EAFP vs LBYL: why Path.exists() was a band-aid
Module 6 called it a band-aid over and over. Now we can explain why with the proper vocabulary. There are two philosophies for dealing with operations that can fail:
- LBYL — Look Before You Leap: check the preconditions before acting.
if path.exists(): open(path). That's what we did in module 6. - EAFP — Easier to Ask Forgiveness than Permission: act directly and handle the exception if something goes wrong. This is Python's idiomatic style.

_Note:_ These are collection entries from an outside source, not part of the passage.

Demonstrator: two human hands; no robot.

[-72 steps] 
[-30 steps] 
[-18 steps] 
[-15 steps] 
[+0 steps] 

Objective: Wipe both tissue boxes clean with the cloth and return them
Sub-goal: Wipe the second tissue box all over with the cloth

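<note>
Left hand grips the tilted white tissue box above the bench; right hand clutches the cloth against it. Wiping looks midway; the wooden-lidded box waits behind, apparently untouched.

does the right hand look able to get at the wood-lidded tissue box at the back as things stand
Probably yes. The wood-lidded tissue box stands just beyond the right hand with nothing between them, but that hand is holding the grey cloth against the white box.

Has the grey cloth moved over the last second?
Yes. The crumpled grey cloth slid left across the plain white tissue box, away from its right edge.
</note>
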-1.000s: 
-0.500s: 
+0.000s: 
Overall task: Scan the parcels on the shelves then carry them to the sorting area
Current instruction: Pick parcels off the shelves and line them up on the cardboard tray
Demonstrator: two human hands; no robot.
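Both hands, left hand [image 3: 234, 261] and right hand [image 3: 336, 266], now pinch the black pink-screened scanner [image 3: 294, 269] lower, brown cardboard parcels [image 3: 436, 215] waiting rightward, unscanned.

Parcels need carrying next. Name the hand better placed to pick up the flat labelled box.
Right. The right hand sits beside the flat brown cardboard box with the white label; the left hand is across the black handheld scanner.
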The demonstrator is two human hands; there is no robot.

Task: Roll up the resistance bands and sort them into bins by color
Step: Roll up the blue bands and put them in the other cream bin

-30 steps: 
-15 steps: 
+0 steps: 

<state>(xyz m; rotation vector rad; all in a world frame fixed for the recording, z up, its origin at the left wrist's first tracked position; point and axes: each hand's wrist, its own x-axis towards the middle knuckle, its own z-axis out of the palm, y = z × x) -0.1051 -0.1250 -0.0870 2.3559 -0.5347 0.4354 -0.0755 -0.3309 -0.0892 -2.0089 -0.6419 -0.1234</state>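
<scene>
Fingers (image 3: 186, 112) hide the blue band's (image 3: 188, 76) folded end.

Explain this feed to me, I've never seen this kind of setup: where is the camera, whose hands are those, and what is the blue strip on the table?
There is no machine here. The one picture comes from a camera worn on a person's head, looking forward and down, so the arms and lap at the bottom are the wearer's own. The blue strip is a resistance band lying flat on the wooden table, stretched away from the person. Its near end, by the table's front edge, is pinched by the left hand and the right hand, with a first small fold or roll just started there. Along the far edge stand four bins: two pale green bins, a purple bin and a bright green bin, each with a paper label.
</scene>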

| Criterion | LBYL (if path.exists():) |
EAFP (try and handle) |
|---|---|---|
| Race condition | Time passes between the exists() and the open(): another process (the nightly backup!) can delete or move the file in between. The check guarantees nothing |
The open() is itself the check: it either works or reports, with no gap in between |
| Double work | The system looks up the file twice: once for exists(), again for open() |
A single operation |
| Coverage | exists() only covers "doesn't exist". What if it exists but is corrupt, or lacks read permission, or is a directory? You'd need an if per case |
The exception covers any failure, even the ones you didn't anticipate |
| Readability | The happy path is buried under checks | The happy path reads cleanly; error handling stands apart |
The race condition deserves a concrete example: Papyrus's nightly backup (make_backup(), M6) renames and moves files in data/. If register.py checks catalog_json.exists() → True, and a tenth of a second later the backup process moves that file, the subsequent open() blows up despite the check. LBYL gives a false sense of security: you verified a snapshot of the past, not the present.
Careful: EAFP does not mean "never validate". Validating input data (is this price Julia typed negative?) is still correct, and we'll refine it in 07-03. What EAFP discourages is trying to predict the state of the outside world (files, network, other processes) with prior checks, when the attempt itself already tells you the truth.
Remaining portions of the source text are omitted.